=== PROBLEM DETAILS ===
Set out exactly every line of the entries below, starting at the line that holds "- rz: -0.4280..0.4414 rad" and stopping after the line that holds "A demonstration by".

=== PROVIDED DATA ===
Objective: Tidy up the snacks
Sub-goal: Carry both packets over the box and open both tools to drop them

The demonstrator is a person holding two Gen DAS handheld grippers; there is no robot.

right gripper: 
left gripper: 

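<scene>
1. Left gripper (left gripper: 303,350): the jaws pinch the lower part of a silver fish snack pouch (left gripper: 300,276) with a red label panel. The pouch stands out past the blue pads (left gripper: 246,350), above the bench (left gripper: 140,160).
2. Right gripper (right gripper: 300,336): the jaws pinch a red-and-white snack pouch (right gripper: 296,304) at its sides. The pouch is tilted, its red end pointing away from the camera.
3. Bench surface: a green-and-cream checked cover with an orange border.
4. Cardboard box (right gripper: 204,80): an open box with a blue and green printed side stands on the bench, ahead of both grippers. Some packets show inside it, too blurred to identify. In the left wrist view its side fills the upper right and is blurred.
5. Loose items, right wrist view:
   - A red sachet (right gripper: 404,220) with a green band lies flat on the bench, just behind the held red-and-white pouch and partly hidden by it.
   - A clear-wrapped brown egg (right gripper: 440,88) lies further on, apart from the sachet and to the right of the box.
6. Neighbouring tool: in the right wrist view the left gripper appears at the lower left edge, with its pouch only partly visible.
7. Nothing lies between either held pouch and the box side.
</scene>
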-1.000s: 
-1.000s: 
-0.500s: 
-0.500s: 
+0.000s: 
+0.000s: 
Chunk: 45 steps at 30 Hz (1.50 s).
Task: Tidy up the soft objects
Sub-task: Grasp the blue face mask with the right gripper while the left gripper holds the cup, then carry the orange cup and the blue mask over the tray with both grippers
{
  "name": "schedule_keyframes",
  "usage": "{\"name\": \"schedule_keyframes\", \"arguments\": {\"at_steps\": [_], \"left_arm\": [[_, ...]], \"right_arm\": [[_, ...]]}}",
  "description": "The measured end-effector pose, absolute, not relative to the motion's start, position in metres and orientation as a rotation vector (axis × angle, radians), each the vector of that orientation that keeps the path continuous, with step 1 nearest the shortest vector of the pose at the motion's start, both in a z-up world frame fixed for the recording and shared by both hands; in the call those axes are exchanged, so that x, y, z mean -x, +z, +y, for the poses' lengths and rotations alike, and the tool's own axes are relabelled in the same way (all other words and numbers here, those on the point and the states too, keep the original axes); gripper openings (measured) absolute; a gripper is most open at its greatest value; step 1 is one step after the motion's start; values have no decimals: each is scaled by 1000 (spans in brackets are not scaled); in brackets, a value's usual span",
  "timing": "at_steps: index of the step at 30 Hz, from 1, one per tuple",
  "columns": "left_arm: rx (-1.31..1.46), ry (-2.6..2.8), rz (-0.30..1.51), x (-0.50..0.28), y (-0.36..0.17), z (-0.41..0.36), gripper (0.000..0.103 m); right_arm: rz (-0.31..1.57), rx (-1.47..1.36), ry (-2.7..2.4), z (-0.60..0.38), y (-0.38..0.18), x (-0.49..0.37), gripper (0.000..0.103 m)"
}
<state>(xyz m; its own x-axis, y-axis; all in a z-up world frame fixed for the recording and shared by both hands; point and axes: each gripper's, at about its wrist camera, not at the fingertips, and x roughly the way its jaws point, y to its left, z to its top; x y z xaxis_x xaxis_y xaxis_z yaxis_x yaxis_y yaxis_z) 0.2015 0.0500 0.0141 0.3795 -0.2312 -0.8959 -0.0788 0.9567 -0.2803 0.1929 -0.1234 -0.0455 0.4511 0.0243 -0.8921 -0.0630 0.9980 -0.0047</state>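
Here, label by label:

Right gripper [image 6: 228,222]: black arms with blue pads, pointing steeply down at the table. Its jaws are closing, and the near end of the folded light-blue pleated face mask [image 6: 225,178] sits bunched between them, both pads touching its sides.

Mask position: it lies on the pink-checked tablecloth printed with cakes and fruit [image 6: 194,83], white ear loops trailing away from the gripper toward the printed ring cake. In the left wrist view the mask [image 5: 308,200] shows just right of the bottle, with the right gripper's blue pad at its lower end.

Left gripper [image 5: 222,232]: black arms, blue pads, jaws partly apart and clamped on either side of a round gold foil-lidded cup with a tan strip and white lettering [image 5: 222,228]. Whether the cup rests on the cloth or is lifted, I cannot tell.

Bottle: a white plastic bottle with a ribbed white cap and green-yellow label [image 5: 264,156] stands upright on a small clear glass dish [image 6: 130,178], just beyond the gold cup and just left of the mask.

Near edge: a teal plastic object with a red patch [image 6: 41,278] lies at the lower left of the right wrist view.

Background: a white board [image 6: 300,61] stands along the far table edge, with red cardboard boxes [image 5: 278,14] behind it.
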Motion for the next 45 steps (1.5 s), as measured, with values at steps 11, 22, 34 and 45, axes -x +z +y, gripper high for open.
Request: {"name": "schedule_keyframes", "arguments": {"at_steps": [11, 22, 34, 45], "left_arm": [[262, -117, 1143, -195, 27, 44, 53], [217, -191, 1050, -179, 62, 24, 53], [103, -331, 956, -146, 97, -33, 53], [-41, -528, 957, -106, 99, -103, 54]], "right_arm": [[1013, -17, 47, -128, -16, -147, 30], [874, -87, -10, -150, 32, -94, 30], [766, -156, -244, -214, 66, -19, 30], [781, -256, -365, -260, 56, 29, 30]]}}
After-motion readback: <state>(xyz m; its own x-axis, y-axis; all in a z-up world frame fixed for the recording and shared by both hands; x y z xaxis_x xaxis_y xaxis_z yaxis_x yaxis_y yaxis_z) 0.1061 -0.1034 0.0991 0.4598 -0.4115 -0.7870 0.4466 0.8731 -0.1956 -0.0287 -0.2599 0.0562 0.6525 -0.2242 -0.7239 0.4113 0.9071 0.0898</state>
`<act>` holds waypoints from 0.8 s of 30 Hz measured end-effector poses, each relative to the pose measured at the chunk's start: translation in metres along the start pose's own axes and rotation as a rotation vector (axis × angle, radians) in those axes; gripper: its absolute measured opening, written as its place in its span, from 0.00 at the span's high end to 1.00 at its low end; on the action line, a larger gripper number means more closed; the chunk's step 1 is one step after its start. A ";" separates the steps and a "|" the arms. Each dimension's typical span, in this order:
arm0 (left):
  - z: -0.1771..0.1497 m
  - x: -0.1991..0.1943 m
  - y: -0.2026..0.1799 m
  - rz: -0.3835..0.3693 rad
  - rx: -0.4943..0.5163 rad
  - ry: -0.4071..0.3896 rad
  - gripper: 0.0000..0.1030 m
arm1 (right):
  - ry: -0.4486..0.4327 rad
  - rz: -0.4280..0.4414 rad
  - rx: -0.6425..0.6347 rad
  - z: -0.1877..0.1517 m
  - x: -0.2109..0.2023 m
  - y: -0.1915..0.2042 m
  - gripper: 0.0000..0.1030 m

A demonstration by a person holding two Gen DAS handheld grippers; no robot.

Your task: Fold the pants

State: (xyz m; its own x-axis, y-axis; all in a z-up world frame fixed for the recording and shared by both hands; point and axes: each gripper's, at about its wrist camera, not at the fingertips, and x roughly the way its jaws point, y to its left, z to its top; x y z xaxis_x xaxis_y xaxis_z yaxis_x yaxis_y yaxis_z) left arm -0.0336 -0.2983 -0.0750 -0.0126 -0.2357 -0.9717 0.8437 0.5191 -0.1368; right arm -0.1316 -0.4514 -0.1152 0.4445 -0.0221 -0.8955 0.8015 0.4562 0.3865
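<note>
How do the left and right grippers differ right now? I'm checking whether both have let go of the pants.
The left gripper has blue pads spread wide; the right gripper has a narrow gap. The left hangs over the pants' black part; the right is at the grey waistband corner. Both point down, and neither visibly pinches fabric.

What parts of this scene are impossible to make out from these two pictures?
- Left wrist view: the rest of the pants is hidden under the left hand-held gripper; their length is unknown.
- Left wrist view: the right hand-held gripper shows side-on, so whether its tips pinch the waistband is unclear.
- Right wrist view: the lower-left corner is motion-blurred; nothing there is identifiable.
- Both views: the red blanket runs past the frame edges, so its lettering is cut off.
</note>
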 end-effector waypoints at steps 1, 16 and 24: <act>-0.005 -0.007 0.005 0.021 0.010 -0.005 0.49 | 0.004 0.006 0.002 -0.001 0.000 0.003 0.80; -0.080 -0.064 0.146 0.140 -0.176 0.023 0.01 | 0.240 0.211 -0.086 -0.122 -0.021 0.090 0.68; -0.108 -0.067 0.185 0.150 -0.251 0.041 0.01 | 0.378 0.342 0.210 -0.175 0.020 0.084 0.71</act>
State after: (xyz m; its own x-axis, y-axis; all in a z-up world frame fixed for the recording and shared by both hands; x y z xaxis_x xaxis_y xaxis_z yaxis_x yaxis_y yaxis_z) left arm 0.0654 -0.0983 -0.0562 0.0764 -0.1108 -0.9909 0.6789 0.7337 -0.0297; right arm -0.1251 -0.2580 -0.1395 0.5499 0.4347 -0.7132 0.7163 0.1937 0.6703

=== SOLUTION TO THE EXERCISE ===
  - rz: -0.4280..0.4414 rad
  - rx: -0.6425..0.6347 rad
  - z: -0.1877..0.1517 m
  - x: -0.2109..0.2023 m
  - y: -0.1915..0.2042 m
  - gripper: 0.0000..0.1030 m

A demonstration by a person holding two Gen DAS handheld grippers; no robot.

There is nothing more to the exercise.